(Saved data entries)
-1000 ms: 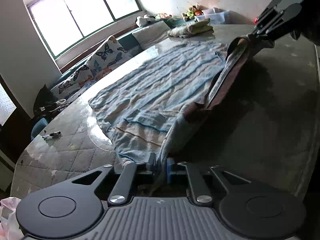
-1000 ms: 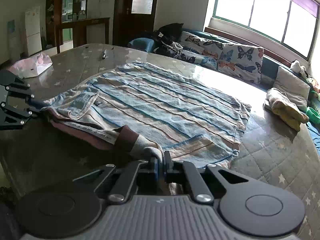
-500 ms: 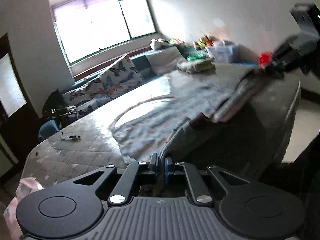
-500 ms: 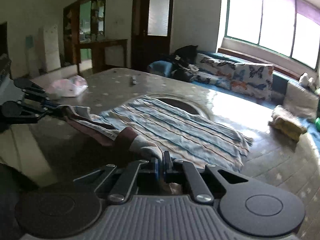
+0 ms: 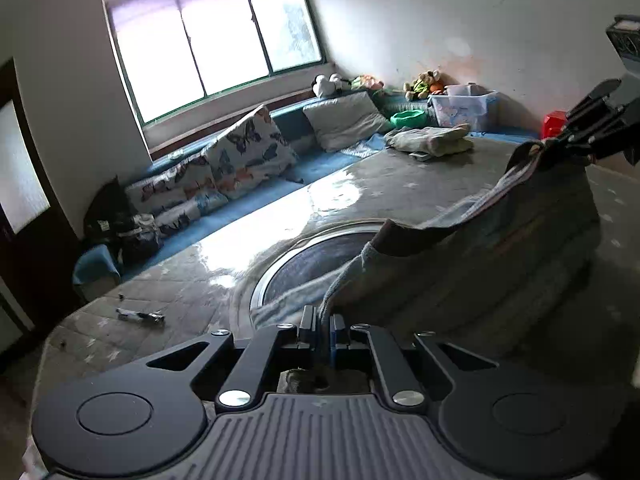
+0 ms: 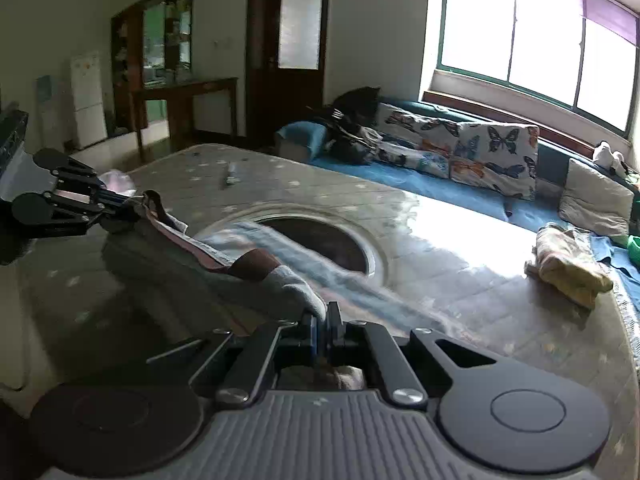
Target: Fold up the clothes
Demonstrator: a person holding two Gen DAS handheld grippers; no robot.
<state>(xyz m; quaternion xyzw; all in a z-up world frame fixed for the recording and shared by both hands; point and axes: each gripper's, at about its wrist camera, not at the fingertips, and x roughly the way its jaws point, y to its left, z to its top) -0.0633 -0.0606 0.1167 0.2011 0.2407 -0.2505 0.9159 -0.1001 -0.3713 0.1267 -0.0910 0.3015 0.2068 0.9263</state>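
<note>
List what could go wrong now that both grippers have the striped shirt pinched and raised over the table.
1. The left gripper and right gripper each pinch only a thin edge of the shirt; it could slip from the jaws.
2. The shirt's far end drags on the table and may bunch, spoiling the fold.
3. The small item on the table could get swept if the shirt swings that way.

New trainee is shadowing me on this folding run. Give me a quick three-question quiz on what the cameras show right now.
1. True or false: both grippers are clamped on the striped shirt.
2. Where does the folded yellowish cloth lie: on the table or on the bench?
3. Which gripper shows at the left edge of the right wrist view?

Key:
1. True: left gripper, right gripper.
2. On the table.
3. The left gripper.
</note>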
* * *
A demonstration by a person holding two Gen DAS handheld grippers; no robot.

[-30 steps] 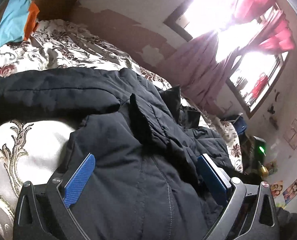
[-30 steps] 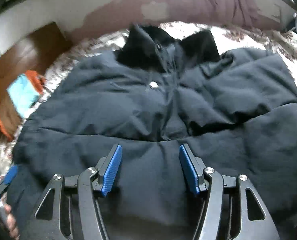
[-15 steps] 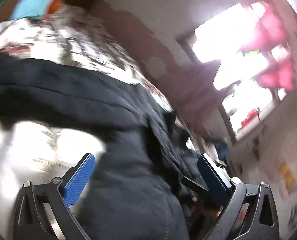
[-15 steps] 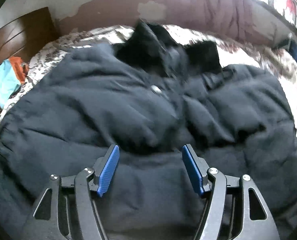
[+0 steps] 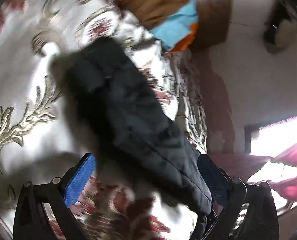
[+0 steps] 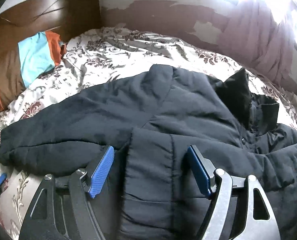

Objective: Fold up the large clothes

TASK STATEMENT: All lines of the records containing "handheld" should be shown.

YOUR SOLUTION:
Demonstrator: a person holding two Gen DAS handheld grippers; no robot.
A demonstration by a person holding two Gen DAS handheld grippers; no robot.

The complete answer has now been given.